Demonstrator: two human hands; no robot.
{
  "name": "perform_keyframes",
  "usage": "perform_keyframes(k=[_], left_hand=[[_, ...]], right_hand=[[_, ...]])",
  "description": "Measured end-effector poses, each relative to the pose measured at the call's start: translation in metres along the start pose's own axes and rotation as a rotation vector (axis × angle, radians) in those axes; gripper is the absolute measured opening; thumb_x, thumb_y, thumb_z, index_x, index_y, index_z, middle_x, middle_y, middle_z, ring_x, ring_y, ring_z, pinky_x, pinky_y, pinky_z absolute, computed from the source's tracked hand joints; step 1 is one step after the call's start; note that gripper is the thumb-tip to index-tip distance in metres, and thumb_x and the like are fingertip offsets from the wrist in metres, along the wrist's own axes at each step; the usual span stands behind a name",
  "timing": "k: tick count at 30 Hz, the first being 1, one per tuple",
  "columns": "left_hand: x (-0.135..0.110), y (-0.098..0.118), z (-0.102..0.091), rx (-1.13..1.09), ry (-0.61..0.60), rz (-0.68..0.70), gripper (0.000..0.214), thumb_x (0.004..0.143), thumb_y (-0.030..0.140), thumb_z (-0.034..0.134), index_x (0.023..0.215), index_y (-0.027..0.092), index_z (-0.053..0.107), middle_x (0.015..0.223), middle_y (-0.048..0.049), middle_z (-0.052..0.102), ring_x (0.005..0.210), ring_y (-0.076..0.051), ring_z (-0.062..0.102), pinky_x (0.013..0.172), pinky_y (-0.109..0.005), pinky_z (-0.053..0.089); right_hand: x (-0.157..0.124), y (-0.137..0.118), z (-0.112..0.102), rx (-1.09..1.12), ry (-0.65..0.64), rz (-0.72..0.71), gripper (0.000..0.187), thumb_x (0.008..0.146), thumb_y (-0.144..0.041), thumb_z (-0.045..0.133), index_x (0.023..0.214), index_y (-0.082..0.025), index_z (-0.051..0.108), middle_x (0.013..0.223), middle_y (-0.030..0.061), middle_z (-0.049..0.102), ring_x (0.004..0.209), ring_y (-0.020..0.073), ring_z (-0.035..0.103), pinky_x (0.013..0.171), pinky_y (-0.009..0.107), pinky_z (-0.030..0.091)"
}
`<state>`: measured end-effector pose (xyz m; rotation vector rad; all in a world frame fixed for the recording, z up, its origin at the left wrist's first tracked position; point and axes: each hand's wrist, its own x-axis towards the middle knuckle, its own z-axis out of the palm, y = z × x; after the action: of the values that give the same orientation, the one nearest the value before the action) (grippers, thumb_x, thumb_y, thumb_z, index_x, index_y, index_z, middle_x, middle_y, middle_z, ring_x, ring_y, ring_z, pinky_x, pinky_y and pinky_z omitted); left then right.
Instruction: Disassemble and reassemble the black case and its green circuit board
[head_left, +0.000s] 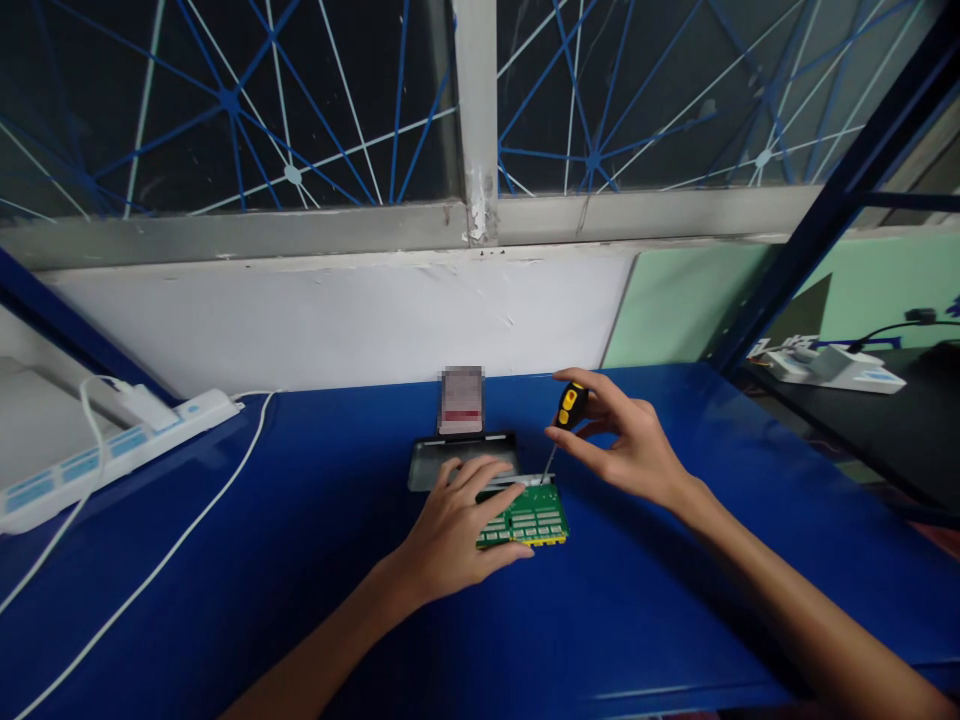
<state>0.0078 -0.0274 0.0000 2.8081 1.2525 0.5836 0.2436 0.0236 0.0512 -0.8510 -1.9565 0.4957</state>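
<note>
A green circuit board with yellow parts along its near edge lies on the blue table. My left hand rests over its left part, fingers spread along the far edge and thumb at the near edge, gripping it. In my right hand is a screwdriver with a black and yellow handle, pinched between thumb and fingers. Its thin shaft slants down to the board's far right corner, beside a silver metal strip. Behind the board lies an open dark case part, partly covered by my left hand.
A small blurred card or screen stands behind the case part. On the left are a white power strip and white cables. Another white power strip sits on a black surface at right. Blue posts flank the table, with a wall behind.
</note>
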Motion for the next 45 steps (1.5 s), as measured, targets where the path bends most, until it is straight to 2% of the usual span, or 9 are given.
perform_keyframes(k=[10,20,27,32,35,37,40,45], left_hand=[[0.001,0.002,-0.001,-0.031,-0.005,-0.012,0.052,0.079,0.051,0.068,0.121,0.02,0.061,0.124,-0.0108,0.061,0.116,-0.03,0.053,0.098,-0.049,0.035],[0.001,0.001,0.0,-0.04,-0.002,-0.007,0.053,0.079,0.05,0.07,0.122,0.02,0.061,0.125,-0.0103,0.061,0.116,-0.03,0.052,0.098,-0.048,0.037],[0.002,0.002,-0.003,-0.032,0.008,0.01,0.051,0.081,0.051,0.066,0.122,0.02,0.061,0.123,-0.0107,0.061,0.115,-0.03,0.053,0.097,-0.047,0.038],[0.002,0.001,-0.002,-0.035,0.007,0.017,0.052,0.081,0.051,0.067,0.124,0.023,0.06,0.125,-0.0102,0.06,0.116,-0.03,0.052,0.097,-0.047,0.039],[0.001,0.0,-0.001,-0.029,-0.001,0.011,0.054,0.08,0.049,0.069,0.124,0.021,0.06,0.126,-0.0108,0.059,0.117,-0.03,0.052,0.097,-0.047,0.039],[0.0,0.0,0.0,-0.025,-0.002,0.012,0.054,0.08,0.049,0.069,0.124,0.02,0.06,0.126,-0.0113,0.059,0.117,-0.03,0.052,0.098,-0.047,0.039],[0.0,0.0,-0.001,-0.024,-0.003,0.016,0.054,0.08,0.049,0.069,0.124,0.02,0.06,0.126,-0.0111,0.059,0.117,-0.03,0.052,0.098,-0.046,0.04],[0.0,0.001,-0.001,-0.048,0.002,0.018,0.054,0.08,0.049,0.069,0.125,0.021,0.059,0.126,-0.0099,0.058,0.116,-0.029,0.052,0.096,-0.046,0.042]], right_hand=[[0.0,-0.001,0.002,-0.012,-0.029,-0.02,0.051,0.084,-0.03,0.064,0.131,-0.021,0.046,0.079,-0.0008,0.062,0.061,0.0128,0.061,0.063,0.029,0.06],[-0.001,-0.004,0.005,-0.012,-0.051,-0.028,0.049,0.085,-0.031,0.061,0.131,-0.021,0.046,0.079,-0.0006,0.062,0.06,0.0131,0.06,0.064,0.03,0.06],[0.0,-0.017,-0.003,-0.021,-0.123,-0.038,0.043,0.091,-0.028,0.052,0.132,-0.022,0.045,0.105,0.0068,0.064,0.077,0.0175,0.066,0.069,0.034,0.061],[0.0,-0.016,-0.004,-0.089,-0.068,-0.142,0.039,0.092,-0.028,0.054,0.13,-0.021,0.049,0.104,0.0073,0.065,0.078,0.0164,0.062,0.07,0.034,0.06],[-0.001,-0.014,-0.003,-0.171,-0.066,-0.206,0.039,0.093,-0.03,0.056,0.129,-0.02,0.05,0.095,0.0074,0.065,0.073,0.0169,0.06,0.07,0.036,0.058],[-0.001,-0.014,-0.003,-0.19,-0.09,-0.196,0.041,0.093,-0.029,0.054,0.132,-0.019,0.048,0.093,0.0076,0.064,0.074,0.0179,0.06,0.071,0.038,0.057],[-0.001,-0.015,-0.003,-0.144,-0.137,-0.15,0.044,0.094,-0.025,0.05,0.137,-0.02,0.042,0.103,0.0084,0.063,0.08,0.0182,0.061,0.074,0.038,0.058],[0.001,-0.02,-0.008,-0.021,-0.177,-0.082,0.044,0.092,-0.022,0.051,0.135,-0.023,0.043,0.104,0.0071,0.065,0.082,0.0183,0.063,0.073,0.037,0.06]])
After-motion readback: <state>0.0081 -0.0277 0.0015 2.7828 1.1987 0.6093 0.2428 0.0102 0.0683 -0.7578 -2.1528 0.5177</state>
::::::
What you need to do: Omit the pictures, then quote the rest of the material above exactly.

Response below:
Demonstrator: two human hands; no robot.
{
  "name": "perform_keyframes",
  "usage": "perform_keyframes(k=[_], left_hand=[[_, ...]], right_hand=[[_, ...]])",
  "description": "Measured end-effector poses, each relative to the pose measured at the call's start: translation in metres along the start pose's own axes and rotation as a rotation vector (axis × angle, radians) in those axes; gripper is the absolute measured opening; thumb_x, thumb_y, thumb_z, index_x, index_y, index_z, middle_x, middle_y, middle_z, ring_x, ring_y, ring_z, pinky_x, pinky_y, pinky_z absolute, computed from the source's tracked hand joints; step 1 is one step after the call's start; note that gripper is the thumb-tip to index-tip distance in metres, and thumb_x and the like are fingertip offsets from the wrist in metres, along the wrist's own axes at each step; the usual span stands behind a name",
  "timing": "k: tick count at 30 Hz, the first being 1, one per tuple",
  "columns": "left_hand: x (-0.135..0.110), y (-0.098..0.118), z (-0.102..0.091), rx (-1.13..1.09), ry (-0.61..0.60), rz (-0.68..0.70), gripper (0.000..0.214), thumb_x (0.004..0.143), thumb_y (-0.030..0.140), thumb_z (-0.034..0.134), index_x (0.023..0.215), index_y (-0.027..0.092), index_z (-0.053..0.107), middle_x (0.015..0.223), middle_y (-0.048..0.049), middle_z (-0.052..0.102), ring_x (0.005..0.210), ring_y (-0.076..0.051), ring_z (-0.062..0.102), pinky_x (0.013..0.172), pinky_y (-0.109..0.005), pinky_z (-0.053..0.089); right_hand: x (-0.157..0.124), y (-0.137..0.118), z (-0.112..0.102), rx (-1.09..1.12), ry (-0.65..0.64), rz (-0.72..0.71), gripper (0.000..0.187), thumb_x (0.008..0.146), thumb_y (-0.144..0.041), thumb_z (-0.045..0.133), index_x (0.023..0.214), index_y (-0.082..0.025), index_z (-0.051..0.108), middle_x (0.013..0.223), middle_y (-0.030..0.061), middle_z (-0.049..0.102), ring_x (0.004..0.209), ring_y (-0.020..0.073), ring_z (-0.035..0.103), pinky_x (0.013..0.171), pinky_y (-0.009..0.107), pinky_z (-0.030..0.091)"
}
`<state>`: measured end-effector pose (xyz m; rotation vector rad; all in a world frame fixed for the recording, z up, its origin at the left wrist's first tracked position; point and axes: each hand's wrist, its own x-axis towards the middle knuckle, its own z-axis out of the palm, y = z × x; after the action: of the values that give the same orientation, the one nearest the value before the action) (grippers, thumb_x, thumb_y, thumb_z, index_x, index_y, index_z, middle_x, middle_y, middle_z, ring_x, ring_y, ring_z, pinky_x, pinky_y and pinky_z omitted); left then right.
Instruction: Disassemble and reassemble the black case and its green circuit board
[head_left, +0.000s] 
<state>0.0078 -0.0274 0.0000 2.8081 1.2525 0.5836 0.2436 0.0236 0.0512 -0.8510 -1.9565 0.4957</state>
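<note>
A green circuit board with yellow parts along its near edge lies on the blue table. My left hand rests over its left part, fingers spread along the far edge and thumb at the near edge, gripping it. In my right hand is a screwdriver with a black and yellow handle, pinched between thumb and fingers. Its thin shaft slants down to the board's far right corner, beside a silver metal strip. Behind the board lies an open dark case part, partly covered by my left hand.
A small blurred card or screen stands behind the case part. On the left are a white power strip and white cables. Another white power strip sits on a black surface at right. Blue posts flank the table, with a wall behind.
</note>
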Motion for the next 45 steps (1.5 s), as measured, targets where the path bends most, until it is straight to 2% of the usual span, or 9 are given.
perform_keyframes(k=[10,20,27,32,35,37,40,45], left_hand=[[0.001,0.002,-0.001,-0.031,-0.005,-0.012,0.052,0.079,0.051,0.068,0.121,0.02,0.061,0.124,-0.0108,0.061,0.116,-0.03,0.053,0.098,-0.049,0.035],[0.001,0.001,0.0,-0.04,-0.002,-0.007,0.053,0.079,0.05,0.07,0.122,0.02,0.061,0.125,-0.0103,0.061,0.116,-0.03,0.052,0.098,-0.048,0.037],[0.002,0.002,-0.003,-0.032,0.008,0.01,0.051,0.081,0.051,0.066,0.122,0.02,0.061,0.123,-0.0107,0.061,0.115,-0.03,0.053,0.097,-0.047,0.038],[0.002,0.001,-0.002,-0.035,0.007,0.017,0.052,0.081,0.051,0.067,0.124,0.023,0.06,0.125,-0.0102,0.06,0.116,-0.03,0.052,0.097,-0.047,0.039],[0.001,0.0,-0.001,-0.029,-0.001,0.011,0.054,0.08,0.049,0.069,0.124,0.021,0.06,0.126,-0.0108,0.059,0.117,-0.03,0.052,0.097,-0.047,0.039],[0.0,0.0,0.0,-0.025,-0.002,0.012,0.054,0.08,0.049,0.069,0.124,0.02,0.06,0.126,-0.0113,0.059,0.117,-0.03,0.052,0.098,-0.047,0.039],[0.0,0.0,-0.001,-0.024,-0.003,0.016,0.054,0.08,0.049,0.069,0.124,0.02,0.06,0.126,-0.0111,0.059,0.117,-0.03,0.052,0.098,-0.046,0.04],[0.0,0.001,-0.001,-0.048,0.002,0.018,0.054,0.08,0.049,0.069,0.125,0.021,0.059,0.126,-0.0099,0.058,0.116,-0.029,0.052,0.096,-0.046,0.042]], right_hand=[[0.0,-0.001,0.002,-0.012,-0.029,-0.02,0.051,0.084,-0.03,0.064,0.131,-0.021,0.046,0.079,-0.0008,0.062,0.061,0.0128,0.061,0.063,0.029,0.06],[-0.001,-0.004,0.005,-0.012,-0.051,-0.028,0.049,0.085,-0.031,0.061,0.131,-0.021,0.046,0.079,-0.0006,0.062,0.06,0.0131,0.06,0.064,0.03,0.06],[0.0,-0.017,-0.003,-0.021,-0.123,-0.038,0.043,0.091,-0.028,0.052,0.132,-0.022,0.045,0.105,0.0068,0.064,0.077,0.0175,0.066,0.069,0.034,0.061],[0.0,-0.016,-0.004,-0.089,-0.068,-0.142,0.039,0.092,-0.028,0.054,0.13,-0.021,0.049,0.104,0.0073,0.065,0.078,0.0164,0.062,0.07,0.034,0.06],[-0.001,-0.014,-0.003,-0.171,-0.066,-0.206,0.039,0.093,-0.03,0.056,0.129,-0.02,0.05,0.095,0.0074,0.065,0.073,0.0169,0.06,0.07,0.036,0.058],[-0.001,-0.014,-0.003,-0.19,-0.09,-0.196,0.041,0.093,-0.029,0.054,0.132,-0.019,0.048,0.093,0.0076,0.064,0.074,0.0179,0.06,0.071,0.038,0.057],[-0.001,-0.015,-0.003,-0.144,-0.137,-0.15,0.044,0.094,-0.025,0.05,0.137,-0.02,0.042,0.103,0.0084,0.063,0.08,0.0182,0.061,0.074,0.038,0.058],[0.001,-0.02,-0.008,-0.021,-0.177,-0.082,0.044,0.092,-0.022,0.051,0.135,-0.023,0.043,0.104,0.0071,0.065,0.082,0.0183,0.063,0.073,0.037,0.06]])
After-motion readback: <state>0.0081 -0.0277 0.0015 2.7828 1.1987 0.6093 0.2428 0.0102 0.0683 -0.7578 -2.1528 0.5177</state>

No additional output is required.